Exercise
Without skipping anything, transcribe the listing that follows.

Dataset excerpt

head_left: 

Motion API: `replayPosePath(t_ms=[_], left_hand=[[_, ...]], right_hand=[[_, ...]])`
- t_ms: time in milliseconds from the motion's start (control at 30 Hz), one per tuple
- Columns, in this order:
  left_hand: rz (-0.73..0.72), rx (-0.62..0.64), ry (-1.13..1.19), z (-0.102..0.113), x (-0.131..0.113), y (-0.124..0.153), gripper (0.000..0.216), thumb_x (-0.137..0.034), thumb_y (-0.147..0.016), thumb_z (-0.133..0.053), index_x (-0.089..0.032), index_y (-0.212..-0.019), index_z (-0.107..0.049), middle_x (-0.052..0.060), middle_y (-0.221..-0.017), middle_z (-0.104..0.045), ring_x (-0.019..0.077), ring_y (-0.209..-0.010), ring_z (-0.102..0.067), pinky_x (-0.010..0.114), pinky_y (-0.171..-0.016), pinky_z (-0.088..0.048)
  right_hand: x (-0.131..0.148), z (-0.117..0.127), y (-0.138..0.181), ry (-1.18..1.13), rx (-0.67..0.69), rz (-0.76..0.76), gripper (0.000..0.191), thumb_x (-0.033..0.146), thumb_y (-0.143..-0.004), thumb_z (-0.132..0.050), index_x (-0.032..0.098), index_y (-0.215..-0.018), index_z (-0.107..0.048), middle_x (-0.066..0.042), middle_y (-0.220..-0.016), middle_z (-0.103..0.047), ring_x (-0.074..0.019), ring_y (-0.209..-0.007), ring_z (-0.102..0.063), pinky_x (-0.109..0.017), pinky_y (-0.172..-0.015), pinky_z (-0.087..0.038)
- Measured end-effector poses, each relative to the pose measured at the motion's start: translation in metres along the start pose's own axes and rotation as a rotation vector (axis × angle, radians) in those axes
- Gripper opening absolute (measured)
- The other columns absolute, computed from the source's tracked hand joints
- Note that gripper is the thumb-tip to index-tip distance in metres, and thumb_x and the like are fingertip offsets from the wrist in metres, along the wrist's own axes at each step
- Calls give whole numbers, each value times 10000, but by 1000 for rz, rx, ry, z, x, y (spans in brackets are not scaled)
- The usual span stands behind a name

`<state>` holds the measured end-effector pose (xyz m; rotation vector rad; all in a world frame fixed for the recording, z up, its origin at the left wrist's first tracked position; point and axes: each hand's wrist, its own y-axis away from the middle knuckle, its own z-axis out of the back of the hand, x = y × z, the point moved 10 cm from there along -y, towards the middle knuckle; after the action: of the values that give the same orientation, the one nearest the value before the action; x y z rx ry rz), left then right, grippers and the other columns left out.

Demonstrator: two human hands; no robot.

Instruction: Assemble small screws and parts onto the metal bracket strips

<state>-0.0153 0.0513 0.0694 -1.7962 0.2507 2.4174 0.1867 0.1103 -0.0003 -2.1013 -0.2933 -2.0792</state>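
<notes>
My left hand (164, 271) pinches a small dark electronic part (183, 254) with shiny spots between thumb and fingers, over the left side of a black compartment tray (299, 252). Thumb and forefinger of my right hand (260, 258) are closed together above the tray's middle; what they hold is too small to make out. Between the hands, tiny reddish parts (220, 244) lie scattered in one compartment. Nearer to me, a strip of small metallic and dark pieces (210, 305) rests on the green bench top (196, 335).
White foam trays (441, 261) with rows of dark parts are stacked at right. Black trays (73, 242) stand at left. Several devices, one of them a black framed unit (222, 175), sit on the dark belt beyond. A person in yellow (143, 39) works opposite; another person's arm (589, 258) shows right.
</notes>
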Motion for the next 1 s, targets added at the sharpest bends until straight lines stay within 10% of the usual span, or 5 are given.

Response below
head_left: 

Motion API: `replayPosePath(t_ms=[_], left_hand=[[_, ...]], right_hand=[[_, ...]])`
- t_ms: time in milliseconds from the motion's start (control at 30 Hz), one per tuple
- Columns, in this order:
  left_hand: rz (-0.73..0.72), rx (-0.62..0.64), ry (-1.13..1.19), z (-0.102..0.113), x (-0.131..0.113), y (-0.124..0.153), gripper (0.000..0.216), thumb_x (-0.137..0.034), thumb_y (-0.147..0.016), thumb_z (-0.133..0.053), index_x (-0.089..0.032), index_y (-0.212..-0.019), index_z (-0.107..0.049), middle_x (-0.052..0.060), middle_y (-0.221..-0.017), middle_z (-0.104..0.045), ring_x (-0.019..0.077), ring_y (-0.209..-0.010), ring_z (-0.102..0.067), pinky_x (-0.010..0.114), pinky_y (-0.171..-0.016), pinky_z (-0.088..0.048)
  right_hand: x (-0.131..0.148), z (-0.117..0.127), y (-0.138..0.181), ry (-1.18..1.13), rx (-0.67..0.69), rz (-0.76..0.76), gripper (0.000..0.191), thumb_x (-0.033..0.146), thumb_y (-0.143..-0.004), thumb_z (-0.132..0.050), index_x (-0.032..0.098), index_y (-0.215..-0.018), index_z (-0.107..0.048), middle_x (-0.066..0.042), middle_y (-0.220..-0.016), middle_z (-0.103..0.047), ring_x (-0.074..0.019), ring_y (-0.209..-0.007), ring_z (-0.102..0.063), pinky_x (-0.109..0.017), pinky_y (-0.172..-0.015), pinky_z (-0.087..0.038)
- Measured end-effector poses, each relative to the pose measured at the motion's start: translation in metres along the start pose's own axes and rotation as a rotation vector (axis × angle, radians) in those axes
- Gripper opening absolute (measured)
- The other columns absolute, computed from the source's tracked hand joints
- Note that gripper is the thumb-tip to index-tip distance in metres, and thumb_x and the like are fingertip offsets from the wrist in metres, along the wrist's own axes at each step
- Calls give whole numbers, each value times 10000, but by 1000 for rz, rx, ry, z, x, y (spans in brackets are not scaled)
- The usual span stands behind a name

`<state>` holds the measured end-effector pose (xyz m; rotation vector rad; all in a world frame fixed for the recording, z up, its origin at the left wrist's first tracked position; point and axes: each hand's wrist, its own y-axis away from the middle knuckle, its own z-axis out of the back of the hand, x = y × z, the point moved 10 cm from there along -y, towards the middle knuckle; after the action: of the values that give the same orientation, the one nearest the value before the action; x y z rx ry rz), left then right, grippers and the other columns left out.

Demonstrator: two human hands; no robot.

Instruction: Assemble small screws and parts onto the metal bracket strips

<state>-0.0153 0.0513 0.0694 -1.7962 0.2507 2.4174 0.1867 0.1103 -0.0003 -2.1013 -0.2933 -2.0792</state>
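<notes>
My left hand (164, 271) pinches a small dark electronic part (183, 254) with shiny spots between thumb and fingers, over the left side of a black compartment tray (299, 252). Thumb and forefinger of my right hand (260, 258) are closed together above the tray's middle; what they hold is too small to make out. Between the hands, tiny reddish parts (220, 244) lie scattered in one compartment. Nearer to me, a strip of small metallic and dark pieces (210, 305) rests on the green bench top (196, 335).
White foam trays (441, 261) with rows of dark parts are stacked at right. Black trays (73, 242) stand at left. Several devices, one of them a black framed unit (222, 175), sit on the dark belt beyond. A person in yellow (143, 39) works opposite; another person's arm (589, 258) shows right.
</notes>
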Motion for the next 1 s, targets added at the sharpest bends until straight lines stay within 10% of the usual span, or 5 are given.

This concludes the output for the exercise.